Il caffè fu aperto al pubblico nel 1831, ma nel 1836 fu aggiunto un nuovo corpo, il cosiddetto Pedrocchino, destinato a offelleria (pasticceria). Una costruzione neogotica dal gusto fiabesco che poco si lega al rigore neoclassico del resto, riflesso del viaggio a Londra che Jappelli aveva fatto l’anno precedente. E’ già un sintomo dell’eclettismo degli stili che l’architetto poi svilupperà nella decorazione delle stanze del piano nobile.
Piano terra
Il piano terra si articola in tre sale: quella centrale, la Sala Rossa, è la più grande di tutte. Tripartita da colonne ioniche è decorata dalle caratteristiche carte geografiche capovolte, ripristinate nell’ultimo restauro così come il bancone scanalato di Jappelli al centro della sala. Ai suoi lati, simmetricamente, si aprono: la Sala Bianca, che conserva in una parete il foro di un proiettile sparato nel 1848 dai soldati austro-ungarici contro gli studenti in rivolta contro la dominazione asburgica e La Sala Verde che, per tradizione, era destinata a chi voleva accomodarsi e leggere i quotidiani senza obbligo di consumare. I nomi delle tre sale sono stati dati in onore dei colori della bandiera italiana dopo l’Unità. Completa il piano terra la Sala Ottagona o della Borsa, destinata in origine alle contrattazioni commerciali che fu rimaneggiata nello sciagurato restauro del 1950 e poi nell’ultimo del 1999.
Piano Nobile (2nd floor):
Il piano nobile fu inaugurato in occasione del IV Congresso degli Scienziati Italiani nel 1842. E’ stato concepito come ridotto: diversi ambienti dedicati ad ospitare feste o riunioni riservate. L’ingresso al piano superiore, situato in una delle due logge, è costituito da uno scalone d’onore, terminante con un nicchione decorato a stucco con immagini di muse danzanti.

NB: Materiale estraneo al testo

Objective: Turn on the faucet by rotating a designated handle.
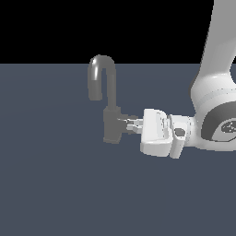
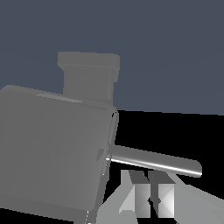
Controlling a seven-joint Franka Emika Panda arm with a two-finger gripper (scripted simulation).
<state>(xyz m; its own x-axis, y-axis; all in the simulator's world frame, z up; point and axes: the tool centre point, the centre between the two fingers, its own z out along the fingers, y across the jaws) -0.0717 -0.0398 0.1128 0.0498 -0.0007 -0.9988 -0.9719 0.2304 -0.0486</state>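
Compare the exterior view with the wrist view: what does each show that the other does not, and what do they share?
Only the exterior view shows the faucet whole, with its hooked gooseneck spout, and the white arm reaching in from that view's right. Only the wrist view shows the thin pin lever clearly, jutting from the blocky body just beyond the fingertips. Both show the grey faucet body and the gripper close against it at the handle.
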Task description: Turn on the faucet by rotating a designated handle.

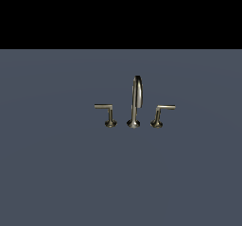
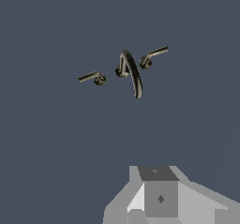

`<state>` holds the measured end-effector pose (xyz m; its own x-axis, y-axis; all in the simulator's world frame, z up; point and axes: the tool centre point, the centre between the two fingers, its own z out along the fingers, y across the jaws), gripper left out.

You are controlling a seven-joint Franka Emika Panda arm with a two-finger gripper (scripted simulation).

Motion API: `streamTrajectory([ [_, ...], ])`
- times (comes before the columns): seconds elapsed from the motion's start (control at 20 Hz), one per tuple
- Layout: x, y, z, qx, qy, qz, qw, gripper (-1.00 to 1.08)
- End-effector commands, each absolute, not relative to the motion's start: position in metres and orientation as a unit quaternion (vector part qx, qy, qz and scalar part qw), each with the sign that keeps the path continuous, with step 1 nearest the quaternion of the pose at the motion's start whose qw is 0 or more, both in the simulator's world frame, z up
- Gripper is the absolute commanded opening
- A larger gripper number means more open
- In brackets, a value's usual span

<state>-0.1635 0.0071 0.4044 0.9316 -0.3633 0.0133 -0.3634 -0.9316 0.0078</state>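
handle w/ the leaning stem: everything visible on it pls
The handle is a brass-coloured, metallic-looking L-shaped lever: flared base on the grey surface, stem leaning, thin straight arm pointing to the exterior view's right, away from the spout. It stands on that side of the spout, apart from it. Nothing touches it; the gripper shows only in the wrist view, well clear.

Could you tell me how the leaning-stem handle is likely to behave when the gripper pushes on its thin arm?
The handle looks like rigid brass, so it should not flex. Its flared base suggests a fixed mount, so it would probably pivot rather than slide. The thin, smooth arm may let the gripper slip.
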Motion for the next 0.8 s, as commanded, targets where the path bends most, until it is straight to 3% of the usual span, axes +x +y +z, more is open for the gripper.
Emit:
streamTrajectory([
  [0.0, -0.147, 0.005, 0.386, 0.976, -0.219, 0.006, 0.004, -1.0],
  [0.75, -0.058, -0.03, 0.281, 0.912, -0.411, 0.004, 0.002, -1.0],
])
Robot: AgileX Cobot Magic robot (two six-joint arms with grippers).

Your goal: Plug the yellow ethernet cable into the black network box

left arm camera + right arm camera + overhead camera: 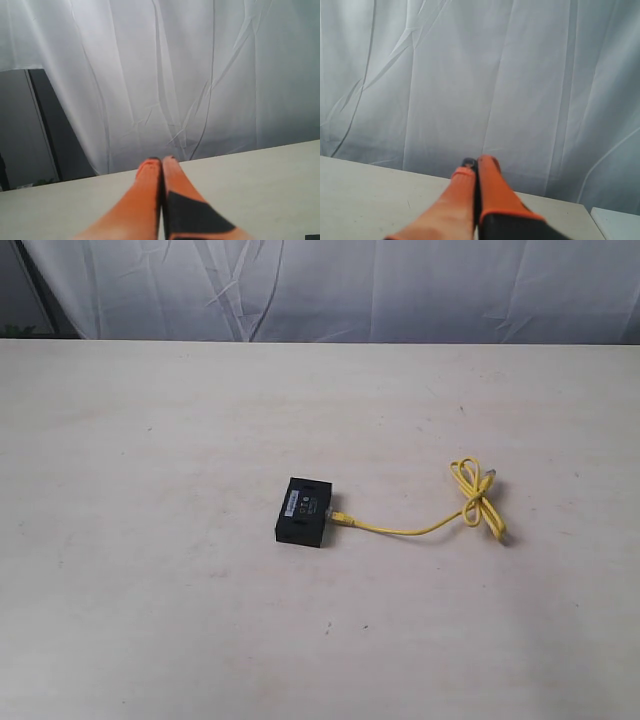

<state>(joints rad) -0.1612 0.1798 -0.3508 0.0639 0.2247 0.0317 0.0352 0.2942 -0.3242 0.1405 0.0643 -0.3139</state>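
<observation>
The black network box (304, 511) lies flat near the middle of the table in the exterior view, a white label strip on its top. The yellow ethernet cable (420, 530) runs from the box's right side, where one plug (343, 517) meets it, to a knotted loop (477, 499) farther right. Neither arm shows in the exterior view. My left gripper (161, 160) is shut, orange fingers pressed together, held above the table and facing the white curtain. In the same way my right gripper (476, 161) is shut with nothing held. Box and cable are out of both wrist views.
A pale table top (150, 570) fills the exterior view. A white curtain (400, 290) hangs behind its far edge. A dark gap (45, 135) beside the curtain shows in the left wrist view.
</observation>
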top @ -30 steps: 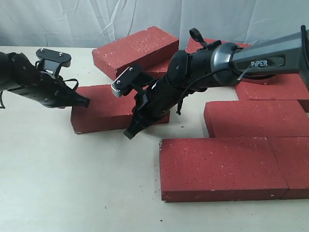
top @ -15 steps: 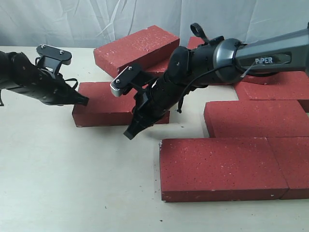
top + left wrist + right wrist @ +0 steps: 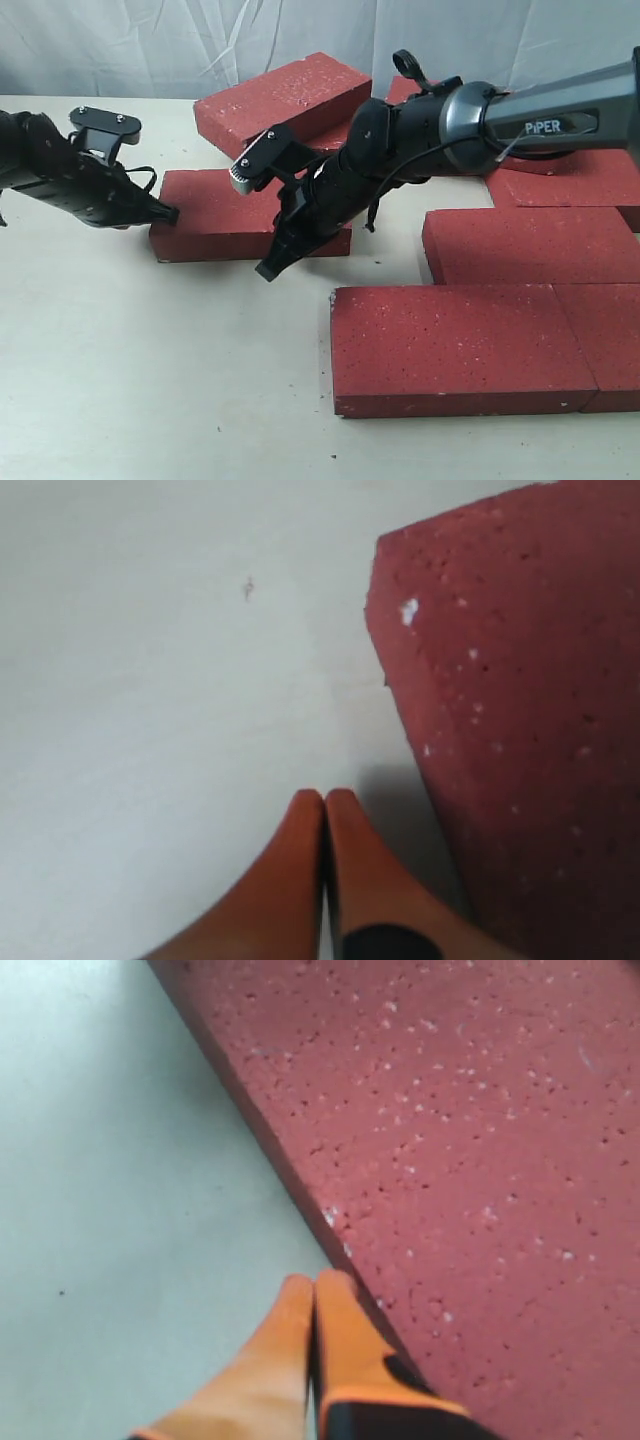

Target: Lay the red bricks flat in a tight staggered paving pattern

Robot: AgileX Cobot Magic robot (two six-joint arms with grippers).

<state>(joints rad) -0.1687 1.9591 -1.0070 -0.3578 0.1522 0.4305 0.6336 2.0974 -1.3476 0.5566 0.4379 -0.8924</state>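
Observation:
One loose red brick lies flat left of centre. My left gripper is shut, its tips at the brick's left end; the left wrist view shows the closed orange fingertips beside the brick's corner, just apart from it. My right gripper is shut too, reaching across and resting along the brick's front edge; its tips sit against that edge. Neither holds anything. Laid bricks form rows at the right.
Another red brick rests tilted at the back, partly on others behind the right arm. More bricks lie along the right edge. A pale curtain hangs behind. Bare table spreads across the front left.
The loose brick has shifted slightly toward the back. My left gripper has slid off its top to the left end, and the right gripper has risen a little with the front edge.

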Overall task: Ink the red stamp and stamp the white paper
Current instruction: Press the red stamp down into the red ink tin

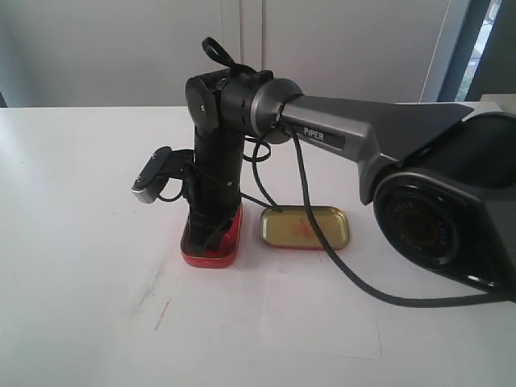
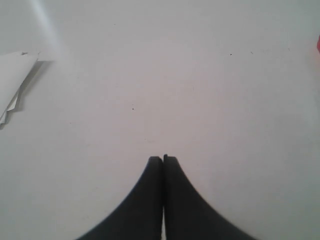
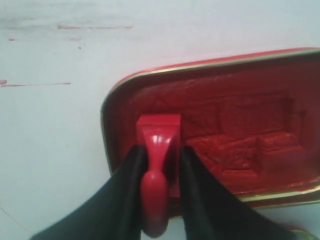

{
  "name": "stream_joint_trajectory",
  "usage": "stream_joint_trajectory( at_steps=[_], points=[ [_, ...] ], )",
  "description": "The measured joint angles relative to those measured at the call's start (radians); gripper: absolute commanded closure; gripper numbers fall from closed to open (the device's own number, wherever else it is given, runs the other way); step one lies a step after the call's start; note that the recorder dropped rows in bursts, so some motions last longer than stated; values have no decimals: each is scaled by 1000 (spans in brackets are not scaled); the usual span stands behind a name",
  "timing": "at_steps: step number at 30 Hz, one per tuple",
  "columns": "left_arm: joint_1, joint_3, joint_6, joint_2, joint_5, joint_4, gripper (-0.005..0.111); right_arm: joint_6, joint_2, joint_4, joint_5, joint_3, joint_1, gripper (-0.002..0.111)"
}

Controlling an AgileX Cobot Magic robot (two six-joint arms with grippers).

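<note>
Small red stamp (image 3: 159, 135) of glossy plastic: rectangular block base, narrow handle swelling to a rounded knob. Gripped by that handle between the right fingers (image 3: 134, 167), one on each side, set narrow and closed on it. Base just past the fingertips, down on the red ink pad (image 3: 240, 135) inside the tin (image 3: 112, 107), near one rounded end. Pad wrinkled and dented with rectangular presses, gold rim all round. From the exterior view, stamp hidden behind the upright right fingers, directly over the tin. Just beside the tin, clear of the fingers, the gold-lined lid (image 1: 305, 228), open side up, faint red smudges inside, black cable (image 1: 301, 173) looping down across it. A little farther from the fingers, white paper (image 1: 322, 316), faint on the white table (image 1: 72, 266); any mark on it too faint to tell. Reddish streaks (image 1: 165, 306) on the table near the tin. Left fingers (image 2: 156, 165) pressed together, holding nothing, over bare table, with loose white sheets (image 2: 12, 80) off to one side.
</note>
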Motion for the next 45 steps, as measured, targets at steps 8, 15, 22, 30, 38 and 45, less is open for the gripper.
stream_joint_trajectory(
  at_steps=[8,15,22,30,38,45],
  points=[
    [0,0,0,0,0,0,107,0,17,6,2,-11,0,108],
    [0,0,0,0,0,0,107,-6,30,21,9,-21,-2,108],
    [0,0,0,0,0,0,107,-18,43,40,19,-28,-13,108],
    [0,0,0,0,0,0,107,-20,58,46,25,-32,-16,108],
    [0,0,0,0,0,0,107,-20,64,49,29,-36,-16,108],
    [0,0,0,0,0,0,107,-20,66,49,31,-38,-16,108]
  ],
)
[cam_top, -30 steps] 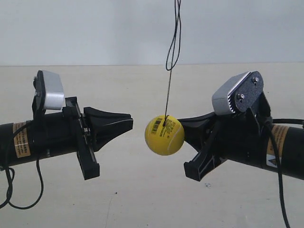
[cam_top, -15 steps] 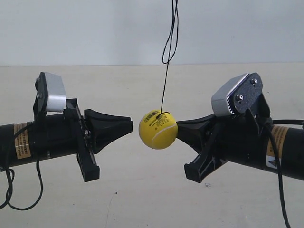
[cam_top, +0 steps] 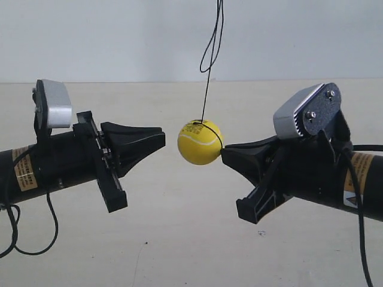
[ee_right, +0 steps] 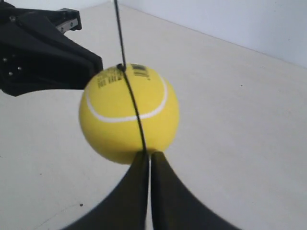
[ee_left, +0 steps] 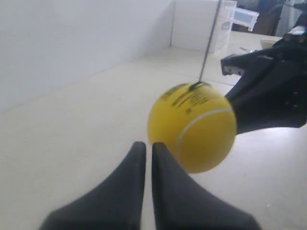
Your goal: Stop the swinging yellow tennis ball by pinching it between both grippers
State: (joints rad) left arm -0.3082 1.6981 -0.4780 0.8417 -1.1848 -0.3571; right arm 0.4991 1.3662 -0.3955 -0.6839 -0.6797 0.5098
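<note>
The yellow tennis ball (cam_top: 200, 142) hangs on a thin black string (cam_top: 206, 78) between two black grippers that point at each other. The right gripper (cam_top: 224, 154), on the arm at the exterior view's right, is shut, and its tip touches the ball's side. In the right wrist view its tip (ee_right: 147, 154) meets the ball (ee_right: 128, 112) where the string runs down. The left gripper (cam_top: 161, 139) is shut, with a small gap between it and the ball. Its tip (ee_left: 145, 146) sits just beside the ball (ee_left: 192, 127) in the left wrist view.
A pale beige tabletop (cam_top: 179, 239) lies well below both arms, and a white wall (cam_top: 119, 36) stands behind. Black cables (cam_top: 12, 239) hang from the arm at the exterior view's left. White boxes (ee_left: 225, 19) stand at the table's far end in the left wrist view.
The ball has moved up and a little toward the left gripper. Both gripper tips have risen with it, and the right tip has stayed against the ball.
</note>
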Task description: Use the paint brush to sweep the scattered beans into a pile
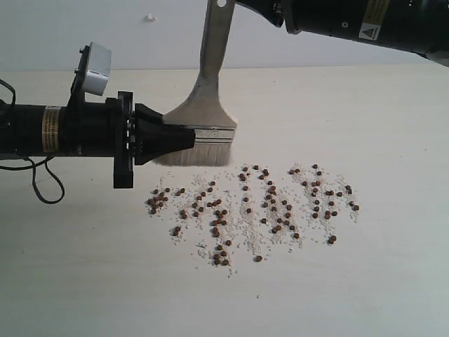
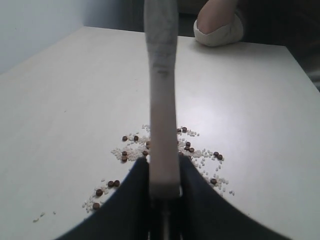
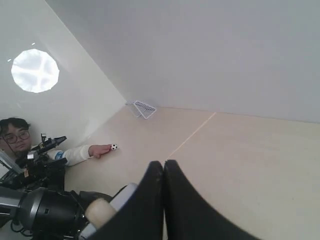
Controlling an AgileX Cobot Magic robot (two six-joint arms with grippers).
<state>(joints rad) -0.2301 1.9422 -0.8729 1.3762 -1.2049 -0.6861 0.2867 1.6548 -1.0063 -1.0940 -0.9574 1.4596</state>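
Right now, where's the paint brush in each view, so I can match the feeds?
Exterior: the paint brush stands upright, left of centre, bristles down near the beans.
Left wrist: a blurred edge-on strip up the middle.
Right wrist: I cannot make it out.
Shared landmark: the left gripper clamping it, exterior and left wrist.

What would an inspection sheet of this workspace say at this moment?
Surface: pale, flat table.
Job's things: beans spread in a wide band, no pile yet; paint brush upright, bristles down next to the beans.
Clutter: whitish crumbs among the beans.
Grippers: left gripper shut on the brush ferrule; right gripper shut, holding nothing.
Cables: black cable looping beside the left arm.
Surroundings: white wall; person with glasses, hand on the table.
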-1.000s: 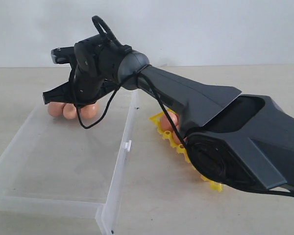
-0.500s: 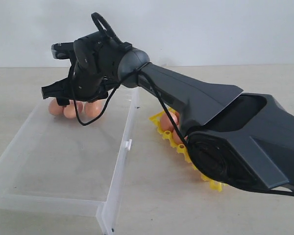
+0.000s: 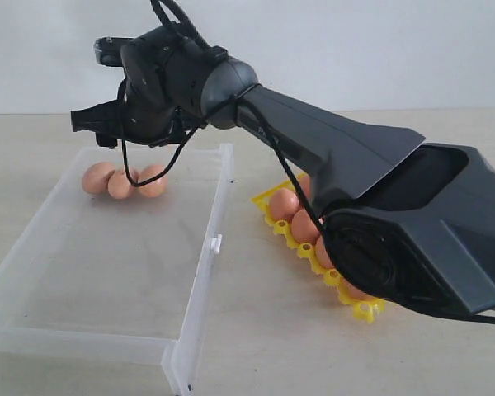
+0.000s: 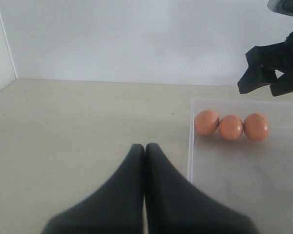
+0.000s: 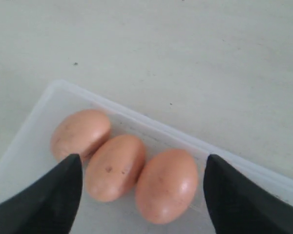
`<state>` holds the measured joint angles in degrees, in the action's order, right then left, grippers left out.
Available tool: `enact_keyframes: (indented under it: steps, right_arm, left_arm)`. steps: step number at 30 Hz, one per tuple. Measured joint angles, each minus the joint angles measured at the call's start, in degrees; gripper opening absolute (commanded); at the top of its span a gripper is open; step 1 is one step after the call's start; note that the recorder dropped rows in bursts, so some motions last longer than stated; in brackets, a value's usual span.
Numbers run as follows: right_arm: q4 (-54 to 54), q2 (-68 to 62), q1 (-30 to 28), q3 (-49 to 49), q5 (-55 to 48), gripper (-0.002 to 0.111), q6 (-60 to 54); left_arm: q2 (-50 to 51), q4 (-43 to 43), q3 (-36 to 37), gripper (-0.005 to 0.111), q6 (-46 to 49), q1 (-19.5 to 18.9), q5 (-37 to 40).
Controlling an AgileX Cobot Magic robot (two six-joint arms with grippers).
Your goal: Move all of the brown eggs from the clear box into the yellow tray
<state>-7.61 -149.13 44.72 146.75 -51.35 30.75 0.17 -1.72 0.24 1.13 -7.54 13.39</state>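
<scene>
The right fingers (image 5: pixel 53 195) are hanging spread wide and empty above the far corner of the clear box (image 3: pixel 206 247), not touching anything. Directly beneath them three brown eggs (image 3: pixel 120 181) are lying side by side on the box floor, touching one another and sitting close to the far wall. The rest of the box floor is showing bare. Just beside the box on the tabletop (image 3: pixel 264 330), the yellow tray (image 3: pixel 363 311) is holding several more eggs (image 3: pixel 301 224), partly hidden behind the right arm. The left fingers (image 4: pixel 136 195) are resting pressed together, gripping nothing, over the bare tabletop outside the box.
</scene>
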Motion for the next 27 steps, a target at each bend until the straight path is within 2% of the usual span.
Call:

La sala più grande è la Sala Rossini, destinata alle feste da ballo e attorno ad essa si articolono otto sale, ciascuna decorata con uno stile diverso: etrusca, greca, romana, rinascimentale, ercolana, egizia, moresca. Si aggiungono inoltre il cosiddetto “stanzino barocco” e, nel corpo del Pedrocchino, la Sala medioevale in stile gotico. Il programma decorativo di questi ambienti ha già il gusto del revival, attraverso una rivisitazione degli stili del passato qui ecletticamente accostati. Non è esclusa però una lettura esoterica o massonica (Jappelli era un affiliato all’associazione).
Sala Rossini:
La sala da ballo, come è scritto su una delle pareti, è dedicata a “Gioacchino Rossini splendore e forza del canto italiano”. E’ la più grande delle sale non solo in pianta, ma anche in altezza. Lo stile è quello impero o neoclassico, in linea con lo stile architettonico esterno. Il tema è la musica, simboleggiata anche dalle lire in stucco dorato sul soffitto. Su una parete c’è il vano apposito per ospitare l’orchestra, come se fosse su un finto palco con il sipario tirato in alto. Oggi la Sala da Ballo ha un che di modesto, con quelle seggioline di plastica rosse che proprio non le rendono giustizia.